If the REST module is also applied, expose the use case via a REST adapter in step 4.

The Triforce, Complete

These three fragments are not independent: they form a system, and each one only makes full sense in relation to the others.

The MCP (Power) gives the agent the ability to act on Seed4j. The Harness (Wisdom) anchors it in the reality of the project: its architecture, its conventions, its boundaries. The Skills (Courage) guide it through the workflows that Seed4j intentionally leaves to the developer, without violating the philosophy that makes Seed4j what it is.

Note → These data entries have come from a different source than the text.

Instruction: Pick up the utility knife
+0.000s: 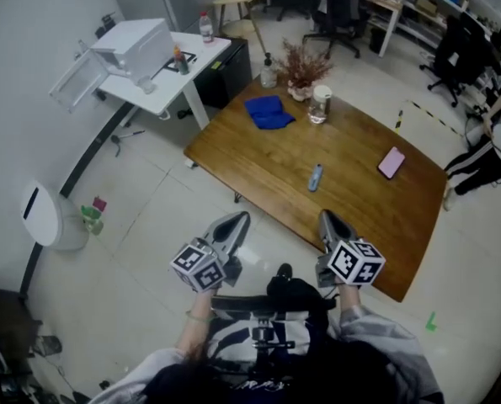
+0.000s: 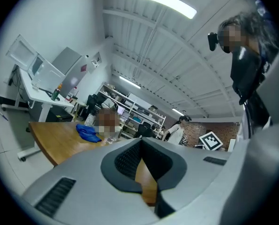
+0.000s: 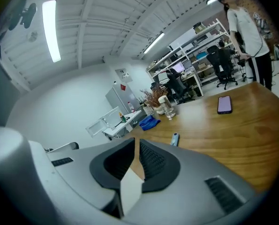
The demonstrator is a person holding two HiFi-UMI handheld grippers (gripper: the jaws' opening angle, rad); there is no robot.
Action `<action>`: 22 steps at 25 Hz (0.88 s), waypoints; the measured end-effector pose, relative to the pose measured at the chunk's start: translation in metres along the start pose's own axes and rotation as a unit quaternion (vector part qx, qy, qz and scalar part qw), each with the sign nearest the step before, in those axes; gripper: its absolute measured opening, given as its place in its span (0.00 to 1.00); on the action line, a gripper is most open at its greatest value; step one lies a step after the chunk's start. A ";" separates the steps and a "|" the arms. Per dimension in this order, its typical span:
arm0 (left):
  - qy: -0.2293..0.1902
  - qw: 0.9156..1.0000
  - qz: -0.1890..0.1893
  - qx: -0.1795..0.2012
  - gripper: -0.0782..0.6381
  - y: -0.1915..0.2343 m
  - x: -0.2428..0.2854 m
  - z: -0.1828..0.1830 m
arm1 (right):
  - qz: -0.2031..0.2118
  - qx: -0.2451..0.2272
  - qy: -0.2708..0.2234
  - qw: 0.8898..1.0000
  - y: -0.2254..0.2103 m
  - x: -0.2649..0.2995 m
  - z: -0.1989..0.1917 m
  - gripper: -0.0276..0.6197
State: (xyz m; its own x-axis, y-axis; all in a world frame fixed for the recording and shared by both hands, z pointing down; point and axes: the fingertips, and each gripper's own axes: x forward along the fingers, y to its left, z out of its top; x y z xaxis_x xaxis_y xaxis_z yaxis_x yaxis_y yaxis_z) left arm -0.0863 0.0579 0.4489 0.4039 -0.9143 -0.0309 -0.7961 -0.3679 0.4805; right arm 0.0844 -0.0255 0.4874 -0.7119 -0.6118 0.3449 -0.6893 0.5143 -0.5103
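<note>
Grippers sit nearest, low in the centre of the head view, held side by side above pale floor tiles at the near edge of the wooden table (image 1: 258, 158). The left gripper (image 1: 240, 220) is left of centre and off the table's edge. Its own view shows the dark ribbed pads meeting at the tips, so the jaws are closed with nothing between them. The right gripper (image 1: 326, 218) is right of centre, its tip over the near rim of the table. In its own view the jaws stand all but together, with only a thin slit left, and they hold nothing.

Further up the frame, near its centre, the utility knife (image 1: 316, 177) lies flat on the bare wood, a small blue-grey body pointing roughly away from the person. It is well apart from both grippers and nothing touches it. In the right gripper view the knife (image 3: 175, 138) shows just above and right of the jaw tips.

To its right, toward the table's right end, lies a pink phone (image 1: 391, 162). Beyond the knife, toward the upper middle, rests a crumpled blue cloth (image 1: 269, 112). A clear jar (image 1: 319, 105) stands right of it, and a vase of dried stems (image 1: 299, 70) behind the jar.

Farther still, upper left, a white desk (image 1: 162, 91) bears a white box (image 1: 136, 45).
</note>
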 end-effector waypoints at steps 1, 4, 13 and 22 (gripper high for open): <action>-0.001 1.000 -0.001 -0.001 0.12 0.001 0.013 0.004 | 0.007 0.006 -0.002 1.000 -0.005 0.008 0.010 0.09; 0.003 1.000 -0.013 0.003 0.12 0.005 0.046 0.006 | 0.031 0.016 -0.007 0.999 -0.015 0.028 0.027 0.09; 0.054 0.999 0.001 0.005 0.12 0.038 0.086 0.000 | 0.001 0.015 0.035 0.999 -0.061 0.074 0.019 0.18; 0.114 0.991 -0.066 0.017 0.12 0.089 0.158 0.015 | -0.093 0.028 0.070 0.993 -0.110 0.133 -0.001 0.29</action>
State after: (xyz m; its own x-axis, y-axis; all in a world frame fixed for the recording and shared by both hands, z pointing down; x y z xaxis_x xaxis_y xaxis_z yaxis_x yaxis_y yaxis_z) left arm -0.1001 -0.1223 0.4737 0.5940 -0.7970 0.1094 -0.7428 -0.4911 0.4551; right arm 0.0654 -0.1630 0.5899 -0.5879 -0.6018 0.5406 -0.8044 0.3642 -0.4693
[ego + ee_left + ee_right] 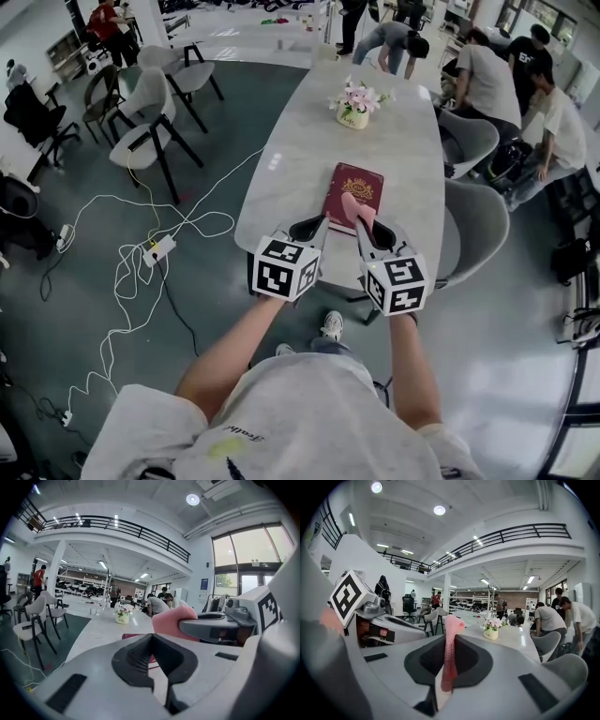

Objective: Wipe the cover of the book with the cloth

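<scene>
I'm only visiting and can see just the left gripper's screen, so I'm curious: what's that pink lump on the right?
Observer: A cloth, clamped in the shut jaws of the right gripper.
Visitor: And the red sliver on the table behind my jaws?
Observer: From the head view it's a closed book with a gold emblem on its cover. It lies flat, and the cloth's tip is over its near half. I can't tell whether they touch.
Visitor: Who's holding these things?
Observer: A person in a light T-shirt with bare forearms, at the near end of the table.
</scene>
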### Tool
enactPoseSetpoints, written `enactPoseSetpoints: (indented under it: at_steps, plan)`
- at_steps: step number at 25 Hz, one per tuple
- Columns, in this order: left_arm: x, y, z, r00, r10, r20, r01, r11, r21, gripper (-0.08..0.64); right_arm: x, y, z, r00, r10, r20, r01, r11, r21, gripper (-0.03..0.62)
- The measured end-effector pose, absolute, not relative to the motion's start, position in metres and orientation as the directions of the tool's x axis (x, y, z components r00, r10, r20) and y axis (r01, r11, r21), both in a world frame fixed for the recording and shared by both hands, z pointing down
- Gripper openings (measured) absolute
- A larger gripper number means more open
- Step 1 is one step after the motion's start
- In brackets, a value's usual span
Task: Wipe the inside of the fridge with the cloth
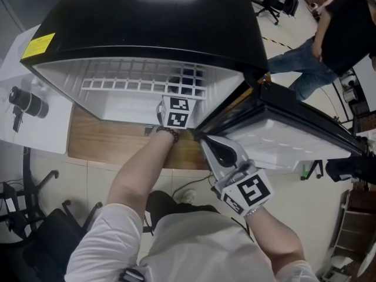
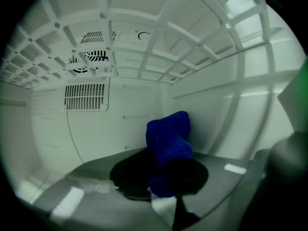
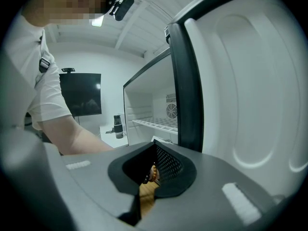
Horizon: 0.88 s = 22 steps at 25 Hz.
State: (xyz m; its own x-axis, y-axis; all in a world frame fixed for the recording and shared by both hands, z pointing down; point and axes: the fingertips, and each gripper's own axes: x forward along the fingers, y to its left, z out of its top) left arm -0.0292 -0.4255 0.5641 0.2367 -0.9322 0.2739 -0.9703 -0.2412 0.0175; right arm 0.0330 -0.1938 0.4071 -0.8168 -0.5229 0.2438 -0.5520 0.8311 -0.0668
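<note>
Operator: white short-sleeved shirt [image 1: 200,245], beaded bracelet [image 1: 168,132] on the left wrist.
Left hand-held gripper [image 2: 163,177] and right hand-held gripper [image 3: 151,174] had grey bodies and black mesh-textured pads; each bore a white cube [image 1: 251,191] with black square markers.

We see a work room, like a lab or an office. In the head view a small black fridge [image 1: 147,22] sits on a wooden desk [image 1: 106,141] over a pale tiled floor [image 1: 79,181]. Black chairs on wheels stand at the lower left [image 1: 41,234] and at the top right [image 1: 276,4]. A white desk [image 1: 44,128] at the left edge holds a small black thing [image 1: 26,103]. A person [image 1: 329,40] in jeans stands at the upper right, near striped tape [image 1: 282,43] on the floor. In the right gripper view a big dark screen [image 3: 80,94] shows against a white wall at the left, under a bright ceiling light [image 3: 97,20].
</note>
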Motion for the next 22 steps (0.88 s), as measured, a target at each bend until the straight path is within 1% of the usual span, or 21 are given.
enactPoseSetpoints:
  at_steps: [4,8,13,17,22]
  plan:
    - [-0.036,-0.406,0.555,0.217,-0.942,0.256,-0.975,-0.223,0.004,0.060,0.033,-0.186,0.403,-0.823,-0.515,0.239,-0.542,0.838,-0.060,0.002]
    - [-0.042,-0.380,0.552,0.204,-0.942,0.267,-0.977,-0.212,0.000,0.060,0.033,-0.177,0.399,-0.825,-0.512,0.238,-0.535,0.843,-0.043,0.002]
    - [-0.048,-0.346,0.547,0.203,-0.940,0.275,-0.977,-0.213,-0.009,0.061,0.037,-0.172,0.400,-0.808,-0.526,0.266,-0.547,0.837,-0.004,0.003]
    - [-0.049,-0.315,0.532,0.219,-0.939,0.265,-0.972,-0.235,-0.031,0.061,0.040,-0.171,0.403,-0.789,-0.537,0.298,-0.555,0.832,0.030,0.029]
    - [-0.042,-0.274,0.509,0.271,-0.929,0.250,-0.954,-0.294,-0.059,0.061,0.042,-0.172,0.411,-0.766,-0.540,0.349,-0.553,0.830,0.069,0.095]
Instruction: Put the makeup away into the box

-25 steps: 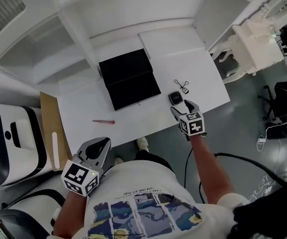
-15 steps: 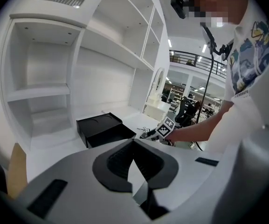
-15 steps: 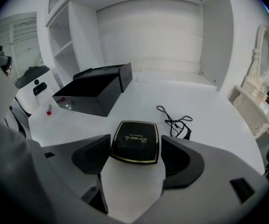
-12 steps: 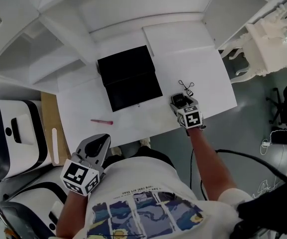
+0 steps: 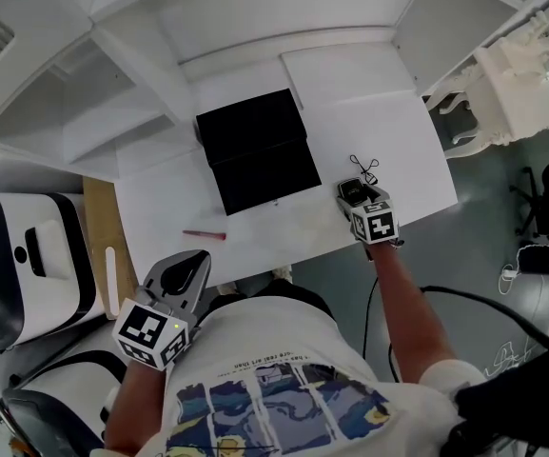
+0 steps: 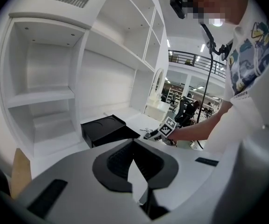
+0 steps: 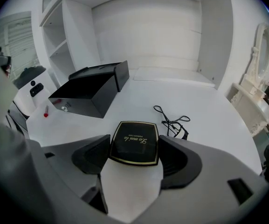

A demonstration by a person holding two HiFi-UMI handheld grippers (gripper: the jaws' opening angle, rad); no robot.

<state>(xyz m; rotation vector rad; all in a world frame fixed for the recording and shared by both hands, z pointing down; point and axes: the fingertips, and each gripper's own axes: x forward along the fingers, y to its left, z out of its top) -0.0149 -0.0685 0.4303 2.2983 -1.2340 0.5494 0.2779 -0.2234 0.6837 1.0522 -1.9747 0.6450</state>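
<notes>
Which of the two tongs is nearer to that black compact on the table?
Right. The right tongs straddle the black compact, jaws open on either side. The left tongs hang shut off the table's near edge, far to its left.

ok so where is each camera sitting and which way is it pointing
Head view: on the person's head, looking steeply down at the white desk; it shows the shirt, both forearms, the left tool and the right tool.
Left gripper view: on the left tool, facing across the desk toward the black box; it shows its own closed jaws and the person's right arm.
Right gripper view: on the right tool, tilted down at the compact between its open jaws.
Shared: the black box appears in all three.
</notes>
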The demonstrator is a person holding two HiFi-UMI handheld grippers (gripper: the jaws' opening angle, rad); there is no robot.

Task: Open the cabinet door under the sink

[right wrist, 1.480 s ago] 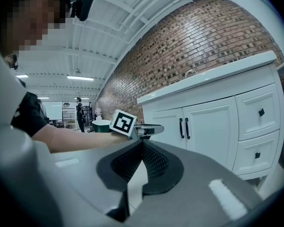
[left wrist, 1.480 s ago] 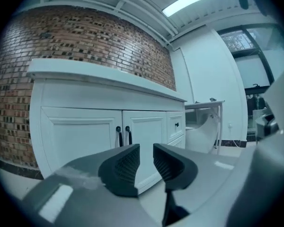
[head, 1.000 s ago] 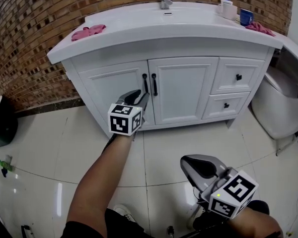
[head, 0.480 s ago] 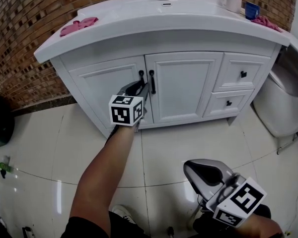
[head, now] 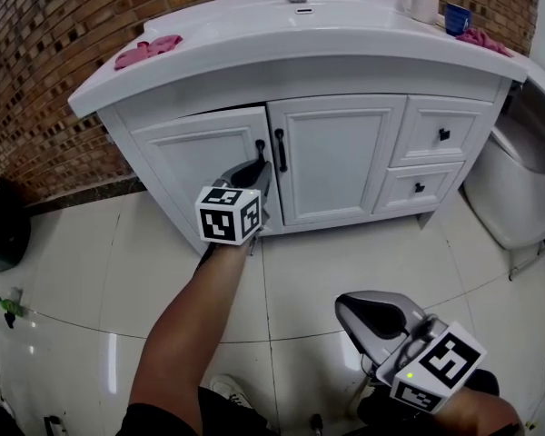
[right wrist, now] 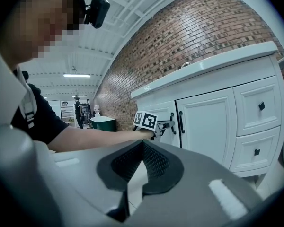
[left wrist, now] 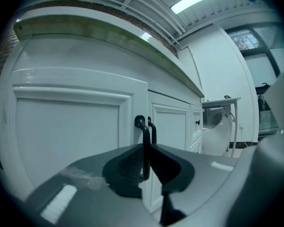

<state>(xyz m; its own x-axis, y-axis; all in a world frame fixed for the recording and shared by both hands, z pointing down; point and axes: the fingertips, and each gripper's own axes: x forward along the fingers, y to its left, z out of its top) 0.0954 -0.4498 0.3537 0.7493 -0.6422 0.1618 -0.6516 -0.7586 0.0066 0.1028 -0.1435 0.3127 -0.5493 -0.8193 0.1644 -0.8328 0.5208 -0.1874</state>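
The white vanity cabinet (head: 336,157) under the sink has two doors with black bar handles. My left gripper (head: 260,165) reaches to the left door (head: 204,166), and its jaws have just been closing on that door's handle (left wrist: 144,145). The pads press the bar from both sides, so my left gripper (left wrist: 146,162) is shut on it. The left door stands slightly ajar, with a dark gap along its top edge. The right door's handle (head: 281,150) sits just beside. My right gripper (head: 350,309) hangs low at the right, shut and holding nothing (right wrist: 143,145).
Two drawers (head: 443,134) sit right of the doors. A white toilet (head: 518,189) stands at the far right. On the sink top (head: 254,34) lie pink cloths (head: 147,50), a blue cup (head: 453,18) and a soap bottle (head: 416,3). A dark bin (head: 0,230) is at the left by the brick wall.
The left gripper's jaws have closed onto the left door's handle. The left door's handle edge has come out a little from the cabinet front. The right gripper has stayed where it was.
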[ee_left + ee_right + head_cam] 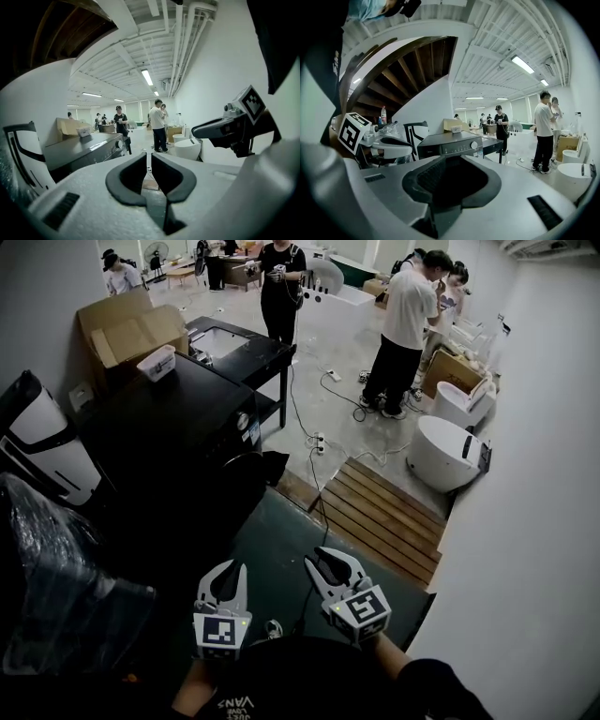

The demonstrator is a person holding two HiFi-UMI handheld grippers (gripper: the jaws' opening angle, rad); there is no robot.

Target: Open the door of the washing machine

Strip any fragment away and the balance breaks. Power without Wisdom is chaos. Wisdom without Courage is paralysis. Courage without Power is intention without effect.

What excites me about this vision is that it doesn't ask Seed4j to become something it's not. It doesn't generate business code, the agent does. It doesn't instruct the developer, the skills do. Seed4j remains the generator of structure. The Triforce is what makes that structure legible to an agent, navigable in its architecture, and extensible through AI-guided workflows.

This is a reflection, not a roadmap. But it feels like the right direction for a Seed4j augmented, a version of the project where AI agents are first-class participants, not afterthoughts bolted on from the outside.

The fragments are out there. Time to find them.

Seed4j is an open-source application generator. The MCP server is available at github.com/avdev4j/seed4j-mcp.